■ Exercise requirements:
Go through the data below and copy each line that includes "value".
** Information supplied follows **
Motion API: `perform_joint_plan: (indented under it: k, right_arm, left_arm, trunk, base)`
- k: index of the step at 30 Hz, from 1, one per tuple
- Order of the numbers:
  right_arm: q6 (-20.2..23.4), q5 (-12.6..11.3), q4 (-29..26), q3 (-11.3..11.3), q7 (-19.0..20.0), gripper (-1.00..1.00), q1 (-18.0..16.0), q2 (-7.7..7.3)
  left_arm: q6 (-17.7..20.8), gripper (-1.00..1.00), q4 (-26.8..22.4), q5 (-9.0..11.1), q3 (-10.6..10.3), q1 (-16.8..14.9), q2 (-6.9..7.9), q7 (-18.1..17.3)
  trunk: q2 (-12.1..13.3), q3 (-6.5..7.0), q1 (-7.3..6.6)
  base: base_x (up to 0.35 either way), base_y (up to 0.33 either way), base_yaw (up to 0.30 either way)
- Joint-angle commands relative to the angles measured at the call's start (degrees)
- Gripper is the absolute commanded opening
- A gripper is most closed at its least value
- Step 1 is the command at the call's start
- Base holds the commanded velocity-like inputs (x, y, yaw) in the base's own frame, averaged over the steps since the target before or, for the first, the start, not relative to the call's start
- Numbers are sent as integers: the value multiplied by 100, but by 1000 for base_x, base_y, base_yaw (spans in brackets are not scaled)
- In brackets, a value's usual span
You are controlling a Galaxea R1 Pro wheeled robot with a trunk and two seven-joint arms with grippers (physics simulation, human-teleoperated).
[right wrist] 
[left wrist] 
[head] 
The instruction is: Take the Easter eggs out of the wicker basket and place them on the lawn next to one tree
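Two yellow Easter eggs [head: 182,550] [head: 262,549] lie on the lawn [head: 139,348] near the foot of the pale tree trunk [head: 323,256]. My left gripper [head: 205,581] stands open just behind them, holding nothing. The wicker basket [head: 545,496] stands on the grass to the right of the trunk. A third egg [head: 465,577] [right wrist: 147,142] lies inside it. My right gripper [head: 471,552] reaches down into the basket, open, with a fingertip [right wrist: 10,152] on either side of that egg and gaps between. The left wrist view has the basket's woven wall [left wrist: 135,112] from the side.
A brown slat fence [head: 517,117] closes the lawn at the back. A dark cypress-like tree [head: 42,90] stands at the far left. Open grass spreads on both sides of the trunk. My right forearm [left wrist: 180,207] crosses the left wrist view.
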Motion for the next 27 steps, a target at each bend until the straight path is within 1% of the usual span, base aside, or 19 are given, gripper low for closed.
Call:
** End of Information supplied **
■ Answer box:
- A gripper is most closed at its least value
- Numbers are sent as integers: the value multiplied by 100, but by 1000 for base_x, base_y, base_yaw (spans in brackets are not scaled)
- In brackets, a value's usual span

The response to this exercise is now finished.